§ About this exercise
For this exercise, write out only the lines of the entries below from the one with "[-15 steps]" up to and including the one with "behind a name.", exactly as they are. Pictures stay out.

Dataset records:
^^^^^^^^^^^^^^^^
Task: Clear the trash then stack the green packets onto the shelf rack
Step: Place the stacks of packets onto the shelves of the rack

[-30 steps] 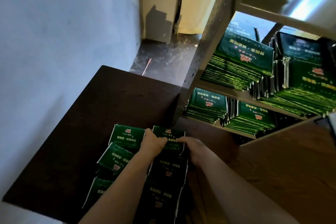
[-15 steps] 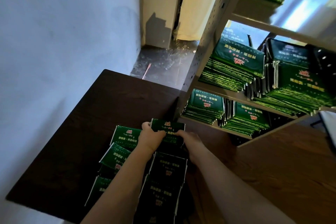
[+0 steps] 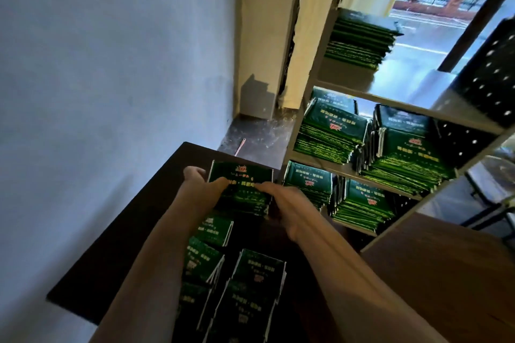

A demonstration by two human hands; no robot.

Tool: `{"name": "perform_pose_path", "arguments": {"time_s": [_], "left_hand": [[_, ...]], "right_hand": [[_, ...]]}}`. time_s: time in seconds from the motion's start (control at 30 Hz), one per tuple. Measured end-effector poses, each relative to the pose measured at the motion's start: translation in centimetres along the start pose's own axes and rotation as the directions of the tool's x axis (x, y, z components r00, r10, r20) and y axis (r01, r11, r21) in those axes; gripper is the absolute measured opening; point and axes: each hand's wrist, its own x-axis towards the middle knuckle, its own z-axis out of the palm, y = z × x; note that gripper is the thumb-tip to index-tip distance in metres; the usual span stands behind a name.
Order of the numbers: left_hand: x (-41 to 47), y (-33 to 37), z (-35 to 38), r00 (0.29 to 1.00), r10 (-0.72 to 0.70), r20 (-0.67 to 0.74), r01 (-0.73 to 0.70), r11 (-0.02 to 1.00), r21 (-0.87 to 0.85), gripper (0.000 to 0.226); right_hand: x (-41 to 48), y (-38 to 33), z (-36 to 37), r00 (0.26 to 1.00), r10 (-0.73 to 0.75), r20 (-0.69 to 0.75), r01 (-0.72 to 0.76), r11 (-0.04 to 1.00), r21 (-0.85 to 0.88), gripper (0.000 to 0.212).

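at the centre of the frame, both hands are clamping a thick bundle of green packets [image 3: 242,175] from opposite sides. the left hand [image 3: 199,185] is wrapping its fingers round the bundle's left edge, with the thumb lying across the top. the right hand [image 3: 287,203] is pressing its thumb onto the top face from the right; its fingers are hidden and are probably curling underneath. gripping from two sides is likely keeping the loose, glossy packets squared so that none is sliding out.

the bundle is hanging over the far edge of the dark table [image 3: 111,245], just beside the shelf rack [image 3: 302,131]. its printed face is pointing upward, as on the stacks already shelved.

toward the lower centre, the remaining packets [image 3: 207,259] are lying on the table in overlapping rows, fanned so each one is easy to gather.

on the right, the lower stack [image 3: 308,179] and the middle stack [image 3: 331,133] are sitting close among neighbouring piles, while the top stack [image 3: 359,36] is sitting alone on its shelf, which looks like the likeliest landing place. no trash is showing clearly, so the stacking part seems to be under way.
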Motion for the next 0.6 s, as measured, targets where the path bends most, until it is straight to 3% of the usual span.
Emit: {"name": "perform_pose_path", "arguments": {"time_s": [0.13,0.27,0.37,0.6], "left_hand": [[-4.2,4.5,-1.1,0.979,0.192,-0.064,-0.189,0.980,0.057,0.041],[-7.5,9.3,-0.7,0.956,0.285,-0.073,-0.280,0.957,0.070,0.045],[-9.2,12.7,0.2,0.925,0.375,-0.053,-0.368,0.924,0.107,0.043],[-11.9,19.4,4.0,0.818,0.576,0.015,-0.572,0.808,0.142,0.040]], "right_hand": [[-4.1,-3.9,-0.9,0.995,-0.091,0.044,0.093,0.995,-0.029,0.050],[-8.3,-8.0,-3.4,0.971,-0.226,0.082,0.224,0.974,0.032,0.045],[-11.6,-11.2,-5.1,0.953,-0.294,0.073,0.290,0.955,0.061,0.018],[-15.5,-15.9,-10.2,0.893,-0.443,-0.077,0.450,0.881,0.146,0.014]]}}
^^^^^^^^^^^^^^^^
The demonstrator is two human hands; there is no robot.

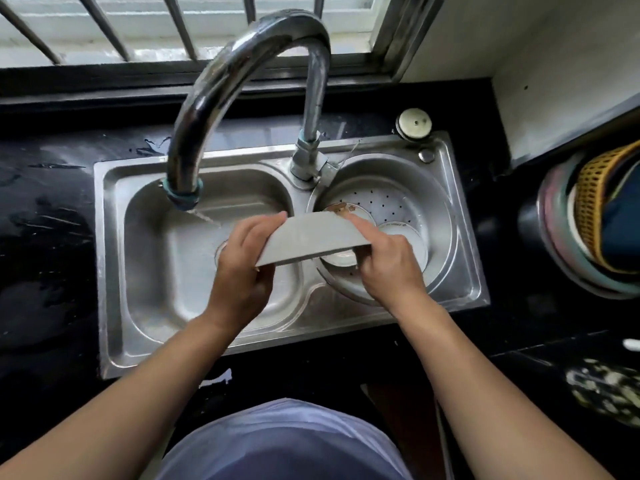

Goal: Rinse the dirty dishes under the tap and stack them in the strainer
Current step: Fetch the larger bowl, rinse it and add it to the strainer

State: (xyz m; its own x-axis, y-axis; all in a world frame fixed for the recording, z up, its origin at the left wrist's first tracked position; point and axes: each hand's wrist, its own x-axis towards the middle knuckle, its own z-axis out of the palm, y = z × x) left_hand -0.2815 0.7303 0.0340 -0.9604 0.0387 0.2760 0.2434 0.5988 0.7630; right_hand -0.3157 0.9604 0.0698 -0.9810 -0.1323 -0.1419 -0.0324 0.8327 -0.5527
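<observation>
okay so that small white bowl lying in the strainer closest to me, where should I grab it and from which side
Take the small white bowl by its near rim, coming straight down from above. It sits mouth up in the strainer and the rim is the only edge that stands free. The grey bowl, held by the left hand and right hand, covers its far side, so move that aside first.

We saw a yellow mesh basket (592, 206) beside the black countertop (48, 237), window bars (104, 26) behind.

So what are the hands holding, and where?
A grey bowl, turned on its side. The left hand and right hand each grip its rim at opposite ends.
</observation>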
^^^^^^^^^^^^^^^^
§ Answer section
[-15 steps] 
[+0 steps] 

A demonstration by two human hands; no robot.

Tool: `{"name": "perform_pose_path", "arguments": {"time_s": [_], "left_hand": [[_, ...]], "right_hand": [[_, ...]]}}`. time_s: time in seconds from the motion's start (control at 30 Hz), one per tuple. Measured end-effector poses, each relative to the pose measured at the motion's start: translation in centimetres along the start pose's own axes and rotation as the directions of the tool's x axis (x, y, z components r00, r10, r20) and y axis (r01, r11, r21) in those axes; gripper is the absolute measured opening; point and axes: each hand's wrist, its own x-axis towards the middle knuckle, its own z-axis out of the palm, y = z × x; note that gripper is the thumb-tip to index-tip distance in metres; the usual span stands behind a name.

The answer stands, and there is nothing more to add.